Car insurance prices still seem out of control for many consumers as premiums jumped again last month. But there may be some cooling ahead.

Core inflation rose 3.2 percent year-on-year in February, according to the latest CPI release on Tuesday. On a monthly basis, it rose by 0.4%, with food prices remaining relatively stable and services inflation showing some easing.

But motor insurance prices – the services-side component of the consumer price index – jumped 20.6% last month from a year earlier on a seasonally adjusted basis. The data for February shows that the jump in car insurance prices at the beginning of the year is not an anomaly – January also saw a rise of 20.6%. The annual rate of auto insurance inflation remains at the strongest rate seen since the mid-1970s, when inflation spiraled out of control.

Still, there are signs that auto insurance inflation may be starting to cool.
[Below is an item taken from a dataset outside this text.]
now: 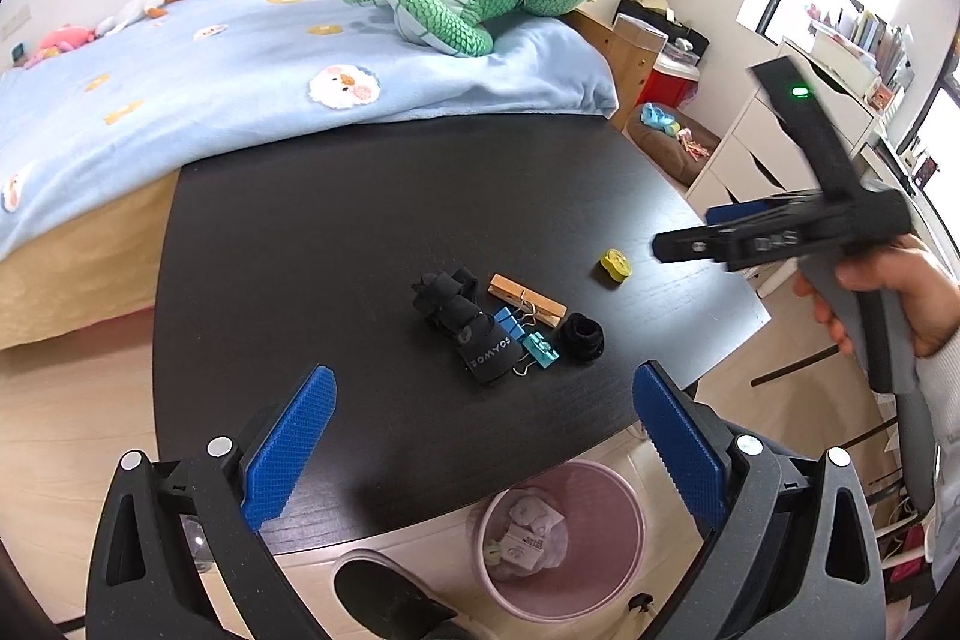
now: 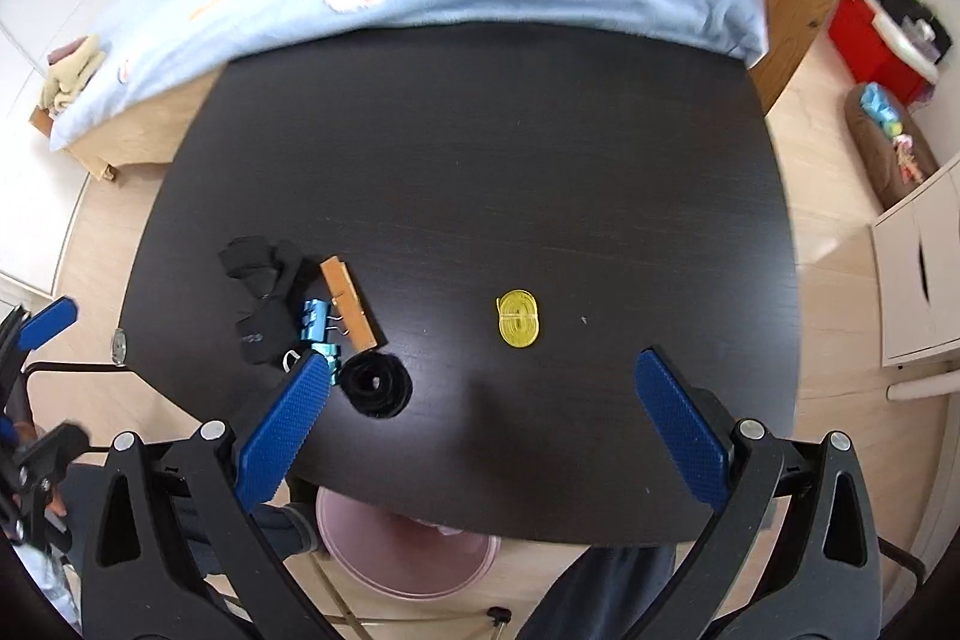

On a monthly basis, car insurance prices rose by 0.9%. This was significantly slower than the seasonally adjusted 1.4% monthly rate recorded in January and December at a 1.7% rate. Since last August, the motor insurance index has shown a cooling trajectory, although the trend has been somewhat uneven.

Nationally, the U.S. is “either at or very close to the peak” of auto insurance inflation, said Tim Zawacki, principal research analyst at S&P Global Market Intelligence, which covers the U.S. insurance industry. But for individual drivers, Zavacki says it will “vary quite significantly across geographies,” especially in the first half of 2024.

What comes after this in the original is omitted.